TASK OBJECTIVE
Word for word, transcribe all of the records.

RECORDS PROVIDED

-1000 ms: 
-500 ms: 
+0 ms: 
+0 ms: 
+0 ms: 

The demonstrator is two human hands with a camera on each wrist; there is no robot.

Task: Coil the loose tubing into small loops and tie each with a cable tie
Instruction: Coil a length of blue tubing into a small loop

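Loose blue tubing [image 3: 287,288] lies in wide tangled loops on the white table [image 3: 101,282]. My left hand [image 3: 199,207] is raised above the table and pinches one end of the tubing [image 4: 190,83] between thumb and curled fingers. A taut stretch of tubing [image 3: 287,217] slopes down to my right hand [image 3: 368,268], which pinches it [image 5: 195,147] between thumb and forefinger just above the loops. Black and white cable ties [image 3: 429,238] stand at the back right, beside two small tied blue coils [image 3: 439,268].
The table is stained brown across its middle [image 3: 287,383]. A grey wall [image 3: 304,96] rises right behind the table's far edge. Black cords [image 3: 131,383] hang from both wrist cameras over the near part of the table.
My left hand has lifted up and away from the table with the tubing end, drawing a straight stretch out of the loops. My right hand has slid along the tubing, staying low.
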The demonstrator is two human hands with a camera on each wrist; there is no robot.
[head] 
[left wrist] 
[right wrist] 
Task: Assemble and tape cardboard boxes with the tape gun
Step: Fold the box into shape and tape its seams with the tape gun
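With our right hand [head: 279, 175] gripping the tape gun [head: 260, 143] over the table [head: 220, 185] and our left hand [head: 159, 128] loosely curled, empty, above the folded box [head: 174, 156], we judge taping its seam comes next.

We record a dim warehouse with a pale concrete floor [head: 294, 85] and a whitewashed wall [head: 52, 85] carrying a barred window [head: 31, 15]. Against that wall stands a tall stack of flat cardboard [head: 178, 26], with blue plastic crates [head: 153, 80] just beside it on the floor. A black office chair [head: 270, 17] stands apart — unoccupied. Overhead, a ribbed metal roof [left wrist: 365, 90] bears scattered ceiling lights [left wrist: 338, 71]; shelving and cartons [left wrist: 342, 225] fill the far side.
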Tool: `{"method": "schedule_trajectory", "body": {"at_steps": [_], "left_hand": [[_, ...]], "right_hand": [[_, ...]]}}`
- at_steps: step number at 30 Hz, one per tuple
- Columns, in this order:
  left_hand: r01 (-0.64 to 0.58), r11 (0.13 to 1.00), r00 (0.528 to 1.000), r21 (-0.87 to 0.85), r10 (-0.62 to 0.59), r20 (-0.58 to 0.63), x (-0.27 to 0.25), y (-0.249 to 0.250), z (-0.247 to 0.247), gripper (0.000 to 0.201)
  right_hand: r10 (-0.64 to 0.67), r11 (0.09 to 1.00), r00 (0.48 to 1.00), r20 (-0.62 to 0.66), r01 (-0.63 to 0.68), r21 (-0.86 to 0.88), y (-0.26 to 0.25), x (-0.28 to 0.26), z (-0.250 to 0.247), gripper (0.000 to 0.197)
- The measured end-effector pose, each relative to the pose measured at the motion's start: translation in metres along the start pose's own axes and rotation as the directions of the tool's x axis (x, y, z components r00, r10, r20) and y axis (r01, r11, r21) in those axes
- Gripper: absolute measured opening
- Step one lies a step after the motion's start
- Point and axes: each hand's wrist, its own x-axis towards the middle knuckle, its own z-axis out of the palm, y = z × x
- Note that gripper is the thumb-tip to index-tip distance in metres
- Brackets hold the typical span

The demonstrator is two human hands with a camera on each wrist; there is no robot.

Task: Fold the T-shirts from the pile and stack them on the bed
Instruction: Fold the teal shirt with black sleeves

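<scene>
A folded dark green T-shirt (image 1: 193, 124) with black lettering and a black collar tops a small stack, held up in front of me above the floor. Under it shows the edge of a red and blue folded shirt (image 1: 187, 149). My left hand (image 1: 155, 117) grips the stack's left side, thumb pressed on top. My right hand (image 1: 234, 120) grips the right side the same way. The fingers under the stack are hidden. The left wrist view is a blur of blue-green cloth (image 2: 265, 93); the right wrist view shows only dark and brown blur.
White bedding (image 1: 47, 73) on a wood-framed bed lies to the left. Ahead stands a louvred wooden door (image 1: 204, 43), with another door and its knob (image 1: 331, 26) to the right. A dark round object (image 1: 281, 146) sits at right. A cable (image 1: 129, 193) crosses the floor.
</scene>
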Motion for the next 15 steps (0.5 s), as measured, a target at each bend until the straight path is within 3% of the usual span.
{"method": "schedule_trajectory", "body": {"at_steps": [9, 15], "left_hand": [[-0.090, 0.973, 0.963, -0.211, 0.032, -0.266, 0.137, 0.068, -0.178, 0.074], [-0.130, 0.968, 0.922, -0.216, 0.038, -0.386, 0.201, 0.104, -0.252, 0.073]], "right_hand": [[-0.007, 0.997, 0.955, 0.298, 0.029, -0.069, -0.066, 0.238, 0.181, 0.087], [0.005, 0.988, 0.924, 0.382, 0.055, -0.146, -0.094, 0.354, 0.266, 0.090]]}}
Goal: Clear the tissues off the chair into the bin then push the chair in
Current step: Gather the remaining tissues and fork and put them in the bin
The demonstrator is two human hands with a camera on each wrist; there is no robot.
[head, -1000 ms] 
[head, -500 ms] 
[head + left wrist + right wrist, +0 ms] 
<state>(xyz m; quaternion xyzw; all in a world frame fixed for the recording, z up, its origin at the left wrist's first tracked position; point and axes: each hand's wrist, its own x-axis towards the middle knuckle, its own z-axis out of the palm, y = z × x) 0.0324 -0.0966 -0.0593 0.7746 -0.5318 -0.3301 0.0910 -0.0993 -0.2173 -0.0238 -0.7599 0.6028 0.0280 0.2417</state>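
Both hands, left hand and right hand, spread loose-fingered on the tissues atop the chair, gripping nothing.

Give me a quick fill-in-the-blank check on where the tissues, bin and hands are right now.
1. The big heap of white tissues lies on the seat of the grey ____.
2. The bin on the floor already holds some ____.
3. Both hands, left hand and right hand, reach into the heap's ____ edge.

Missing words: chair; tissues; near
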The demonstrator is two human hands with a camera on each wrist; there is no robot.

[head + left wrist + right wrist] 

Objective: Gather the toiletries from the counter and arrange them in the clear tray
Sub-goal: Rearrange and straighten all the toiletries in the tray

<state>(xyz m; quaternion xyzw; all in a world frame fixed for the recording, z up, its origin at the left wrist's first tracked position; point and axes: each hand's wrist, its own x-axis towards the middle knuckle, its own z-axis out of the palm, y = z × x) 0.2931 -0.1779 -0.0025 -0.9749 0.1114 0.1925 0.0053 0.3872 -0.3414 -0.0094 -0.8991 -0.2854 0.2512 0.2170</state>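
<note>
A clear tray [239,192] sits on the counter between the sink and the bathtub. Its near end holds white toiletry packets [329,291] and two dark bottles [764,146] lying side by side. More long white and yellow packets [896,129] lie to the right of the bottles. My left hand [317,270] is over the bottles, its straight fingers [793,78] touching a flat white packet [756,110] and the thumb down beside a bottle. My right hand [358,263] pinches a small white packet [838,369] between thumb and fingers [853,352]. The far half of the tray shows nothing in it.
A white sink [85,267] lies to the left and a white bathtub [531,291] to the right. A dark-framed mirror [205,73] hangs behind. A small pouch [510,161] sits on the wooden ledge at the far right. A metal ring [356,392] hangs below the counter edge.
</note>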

SOLUTION FOR THIS PROBLEM
-1000 ms: 
-500 ms: 
+0 ms: 
+0 ms: 
+0 ms: 

The demonstrator is two human hands with a camera on each wrist; there is no robot.

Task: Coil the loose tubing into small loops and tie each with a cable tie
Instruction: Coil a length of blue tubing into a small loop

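Loose blue tubing [image 3: 287,288] lies in wide tangled loops on the white table [image 3: 101,282]. My left hand [image 3: 199,207] is raised above the table and pinches one end of the tubing [image 4: 190,83] between thumb and curled fingers. A taut stretch of tubing [image 3: 287,217] slopes down to my right hand [image 3: 368,268], which pinches it [image 5: 195,147] between thumb and forefinger just above the loops. Black and white cable ties [image 3: 429,238] stand at the back right, beside two small tied blue coils [image 3: 439,268].
The table is stained brown across its middle [image 3: 287,383]. A grey wall [image 3: 304,96] rises right behind the table's far edge. Black cords [image 3: 131,383] hang from both wrist cameras over the near part of the table.
My left hand has lifted up and away from the table with the tubing end, drawing a straight stretch out of the loops. My right hand has slid along the tubing, staying low.
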The demonstrator is two human hands with a camera on each wrist; there is no robot.
[head] 
[left wrist] 
[right wrist] 
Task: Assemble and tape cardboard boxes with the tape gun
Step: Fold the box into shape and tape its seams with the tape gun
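With our right hand [head: 279, 175] gripping the tape gun [head: 260, 143] over the table [head: 220, 185] and our left hand [head: 159, 128] loosely curled, empty, above the folded box [head: 174, 156], we judge taping its seam comes next.

We record a dim warehouse with a pale concrete floor [head: 294, 85] and a whitewashed wall [head: 52, 85] carrying a barred window [head: 31, 15]. Against that wall stands a tall stack of flat cardboard [head: 178, 26], with blue plastic crates [head: 153, 80] just beside it on the floor. A black office chair [head: 270, 17] stands apart — unoccupied. Overhead, a ribbed metal roof [left wrist: 365, 90] bears scattered ceiling lights [left wrist: 338, 71]; shelving and cartons [left wrist: 342, 225] fill the far side.
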Tool: `{"method": "schedule_trajectory", "body": {"at_steps": [_], "left_hand": [[_, ...]], "right_hand": [[_, ...]]}}`
- at_steps: step number at 30 Hz, one per tuple
- Columns, in this order:
  left_hand: r01 (-0.64 to 0.58), r11 (0.13 to 1.00), r00 (0.528 to 1.000), r21 (-0.87 to 0.85), r10 (-0.62 to 0.59), r20 (-0.58 to 0.63), x (-0.27 to 0.25), y (-0.249 to 0.250), z (-0.247 to 0.247), gripper (0.000 to 0.201)
  right_hand: r10 (-0.64 to 0.67), r11 (0.09 to 1.00), r00 (0.48 to 1.00), r20 (-0.62 to 0.66), r01 (-0.63 to 0.68), r21 (-0.86 to 0.88), y (-0.26 to 0.25), x (-0.28 to 0.26), z (-0.250 to 0.247), gripper (0.000 to 0.197)
- The measured end-effector pose, each relative to the pose measured at the motion's start: translation in metres along the start pose's own axes and rotation as the directions of the tool's x axis (x, y, z components r00, r10, r20) and y axis (r01, r11, r21) in those axes
- Gripper: absolute measured opening
- Step one lies a step after the motion's start
- Point and axes: each hand's wrist, its own x-axis towards the middle knuckle, its own z-axis out of the palm, y = z × x
- Note that gripper is the thumb-tip to index-tip distance in metres
- Brackets hold the typical span

The demonstrator is two human hands with a camera on each wrist; there is no robot.

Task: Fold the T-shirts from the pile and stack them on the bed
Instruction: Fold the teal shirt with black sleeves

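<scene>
A folded dark green T-shirt (image 1: 193, 124) with black lettering and a black collar tops a small stack, held up in front of me above the floor. Under it shows the edge of a red and blue folded shirt (image 1: 187, 149). My left hand (image 1: 155, 117) grips the stack's left side, thumb pressed on top. My right hand (image 1: 234, 120) grips the right side the same way. The fingers under the stack are hidden. The left wrist view is a blur of blue-green cloth (image 2: 265, 93); the right wrist view shows only dark and brown blur.
White bedding (image 1: 47, 73) on a wood-framed bed lies to the left. Ahead stands a louvred wooden door (image 1: 204, 43), with another door and its knob (image 1: 331, 26) to the right. A dark round object (image 1: 281, 146) sits at right. A cable (image 1: 129, 193) crosses the floor.
</scene>
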Motion for the next 15 steps (0.5 s), as measured, a target at each bend until the straight path is within 3% of the usual span.
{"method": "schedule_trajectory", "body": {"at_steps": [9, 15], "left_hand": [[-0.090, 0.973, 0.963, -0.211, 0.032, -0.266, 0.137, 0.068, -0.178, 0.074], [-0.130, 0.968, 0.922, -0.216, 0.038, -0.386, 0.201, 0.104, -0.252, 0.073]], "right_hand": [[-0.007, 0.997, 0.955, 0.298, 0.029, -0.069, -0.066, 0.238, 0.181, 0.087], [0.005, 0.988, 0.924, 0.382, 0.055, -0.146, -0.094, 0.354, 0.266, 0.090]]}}
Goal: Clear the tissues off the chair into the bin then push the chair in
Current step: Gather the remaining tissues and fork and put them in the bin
The demonstrator is two human hands with a camera on each wrist; there is no robot.
[head, -1000 ms] 
[head, -500 ms] 
[head + left wrist + right wrist, +0 ms] 
<state>(xyz m; quaternion xyzw; all in a world frame fixed for the recording, z up, its origin at the left wrist's first tracked position; point and axes: each hand's wrist, its own x-axis towards the middle knuckle, its own z-axis out of the palm, y = z × x) 0.0324 -0.0966 -0.0593 0.7746 -0.5318 -0.3301 0.0910 -0.0993 -0.2173 -0.0238 -0.7599 0.6028 0.0280 0.2417</state>
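Both hands, left hand and right hand, spread loose-fingered on the tissues atop the chair, gripping nothing.

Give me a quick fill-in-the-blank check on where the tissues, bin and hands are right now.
1. The big heap of white tissues lies on the seat of the grey ____.
2. The bin on the floor already holds some ____.
3. Both hands, left hand and right hand, reach into the heap's ____ edge.

Missing words: chair; tissues; near
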The demonstrator is two human hands with a camera on each wrist; there is no robot.

[head + left wrist + right wrist] 

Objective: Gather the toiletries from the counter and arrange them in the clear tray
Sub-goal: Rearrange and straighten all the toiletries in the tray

<state>(xyz m; quaternion xyzw; all in a world frame fixed for the recording, z up, its origin at the left wrist's first tracked position; point and axes: each hand's wrist, its own x-axis towards the middle knuckle, its own z-axis out of the palm, y = z × x) 0.2931 -0.1779 -0.0025 -0.9749 0.1114 0.1925 0.0053 0.3872 -0.3414 -0.0094 -0.8991 -0.2854 0.2512 0.2170</state>
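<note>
A clear tray [239,192] sits on the counter between the sink and the bathtub. Its near end holds white toiletry packets [329,291] and two dark bottles [764,146] lying side by side. More long white and yellow packets [896,129] lie to the right of the bottles. My left hand [317,270] is over the bottles, its straight fingers [793,78] touching a flat white packet [756,110] and the thumb down beside a bottle. My right hand [358,263] pinches a small white packet [838,369] between thumb and fingers [853,352]. The far half of the tray shows nothing in it.
A white sink [85,267] lies to the left and a white bathtub [531,291] to the right. A dark-framed mirror [205,73] hangs behind. A small pouch [510,161] sits on the wooden ledge at the far right. A metal ring [356,392] hangs below the counter edge.
</note>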

Here the exercise is finished.